Geräte sichergestellt
Den Verdächtigen wird vorgeworfen, kinderpornografische Inhalte besessen und teilweise auch verbreitet zu haben. Nach bisherigen Erkenntnissen stehen die Beschuldigten nicht miteinander in Verbindung.
Die Ermittler stellten zahlreiche Mobiltelefone, Computer sowie weitere elektronische Speichermedien sicher. Zwei Männer wurden erkennungsdienstlich behandelt, ein weiterer vorgeladen. Die digitalforensische Auswertung der sichergestellten Geräte dauert an.

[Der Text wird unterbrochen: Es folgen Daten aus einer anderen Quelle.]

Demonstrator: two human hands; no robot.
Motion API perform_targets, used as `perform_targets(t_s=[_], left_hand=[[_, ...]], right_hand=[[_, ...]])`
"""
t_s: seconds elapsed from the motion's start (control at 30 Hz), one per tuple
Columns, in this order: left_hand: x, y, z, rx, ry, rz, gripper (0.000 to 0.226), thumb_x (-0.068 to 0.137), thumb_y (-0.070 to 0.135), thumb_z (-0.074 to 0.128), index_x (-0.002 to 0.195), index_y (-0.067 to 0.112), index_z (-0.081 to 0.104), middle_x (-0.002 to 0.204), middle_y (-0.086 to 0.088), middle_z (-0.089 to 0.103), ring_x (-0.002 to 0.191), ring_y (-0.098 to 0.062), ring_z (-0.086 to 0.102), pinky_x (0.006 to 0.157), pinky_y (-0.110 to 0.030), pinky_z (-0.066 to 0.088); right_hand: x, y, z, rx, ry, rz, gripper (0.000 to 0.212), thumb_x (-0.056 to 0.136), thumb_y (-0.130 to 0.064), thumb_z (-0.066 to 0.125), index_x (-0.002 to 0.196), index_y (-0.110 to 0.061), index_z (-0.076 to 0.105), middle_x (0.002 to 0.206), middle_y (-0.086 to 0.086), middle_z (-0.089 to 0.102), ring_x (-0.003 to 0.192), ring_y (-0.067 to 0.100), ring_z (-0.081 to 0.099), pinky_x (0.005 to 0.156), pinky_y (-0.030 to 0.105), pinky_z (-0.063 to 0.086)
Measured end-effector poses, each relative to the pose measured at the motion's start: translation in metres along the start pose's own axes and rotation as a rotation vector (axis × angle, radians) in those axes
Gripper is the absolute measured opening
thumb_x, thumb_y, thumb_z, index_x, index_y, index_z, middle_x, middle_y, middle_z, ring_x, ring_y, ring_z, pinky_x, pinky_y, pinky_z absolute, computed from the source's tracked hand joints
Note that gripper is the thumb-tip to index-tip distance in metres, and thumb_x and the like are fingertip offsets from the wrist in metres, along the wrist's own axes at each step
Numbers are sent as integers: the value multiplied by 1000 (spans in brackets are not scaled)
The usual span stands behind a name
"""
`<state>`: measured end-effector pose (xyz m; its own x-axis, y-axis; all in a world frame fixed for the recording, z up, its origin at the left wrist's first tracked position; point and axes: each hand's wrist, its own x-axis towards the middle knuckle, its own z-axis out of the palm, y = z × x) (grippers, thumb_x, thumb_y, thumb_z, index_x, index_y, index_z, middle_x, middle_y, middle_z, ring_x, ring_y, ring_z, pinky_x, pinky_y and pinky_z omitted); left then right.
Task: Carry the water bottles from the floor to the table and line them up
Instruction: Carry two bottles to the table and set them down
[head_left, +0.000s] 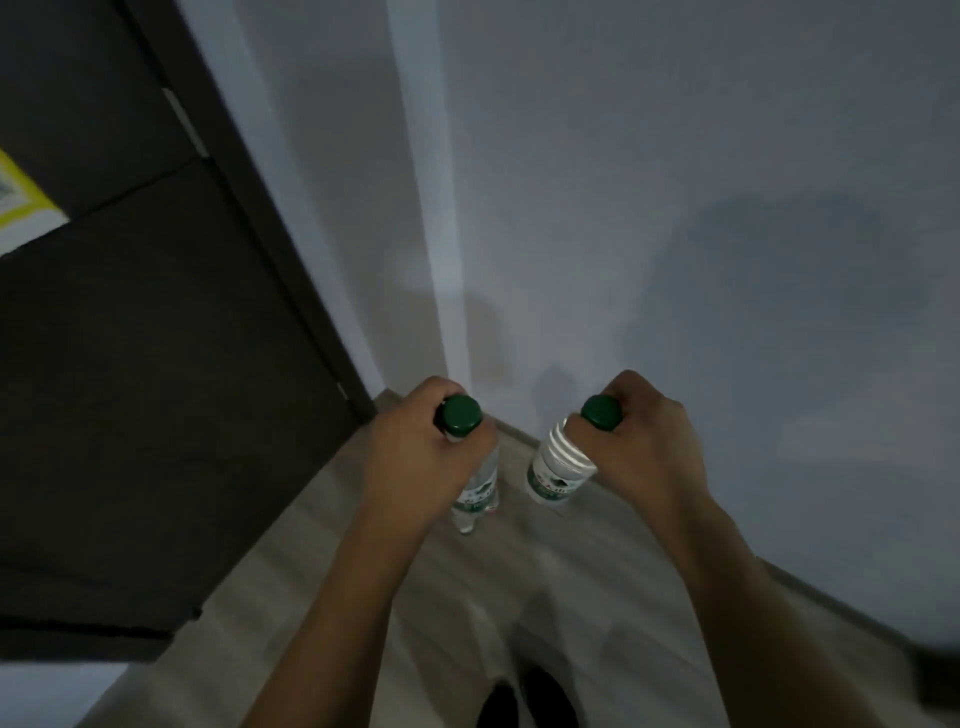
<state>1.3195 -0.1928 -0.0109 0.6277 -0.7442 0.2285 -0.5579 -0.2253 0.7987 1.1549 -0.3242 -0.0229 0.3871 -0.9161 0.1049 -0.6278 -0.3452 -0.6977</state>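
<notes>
The person is standing in a corner of a room and looking down at both arms, which are reaching forward side by side. The left hand (415, 457) is gripping the neck of a water bottle (475, 493), its fingers curling tightly round the bottle just under the green cap (458, 414), which is sticking up out of the fist. The right hand (644, 447) is doing the same with a second bottle (558, 470), fingers wrapping round the neck below its own green cap (601, 412). Both bottles are clear with a green and white label and are hanging down from the hands, tilting a little toward each other at the bottom; they are sitting close together but not touching. Whether their bases are resting on the floor or are lifted off it is not clear from this angle. Below them the pale wood-look floor (363, 597) is showing, and at the bottom edge two dark shoes (524, 701) are peeking in. A pale grey wall (675, 208) is filling the right and centre, with soft shadows lying on it. To the left a dark door (130, 364) is standing in its frame, and a bit of yellow and white paper (18, 192) is showing at the far left edge. The picture is slightly blurred.
</notes>
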Motion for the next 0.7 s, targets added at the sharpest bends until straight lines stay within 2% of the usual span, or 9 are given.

Die Maßnahmen wurden durch das ermittelnde Kommissariat 17 des Polizeipräsidiums München unter Sachleitung der Staatsanwaltschaft München I und der bei der Generalstaatsanwaltschaft Bamberg eingerichteten Zentralstelle Cybercrime Bayern zur Bekämpfung von Pornografie und sexuellem Missbrauch im Internet durchgeführt.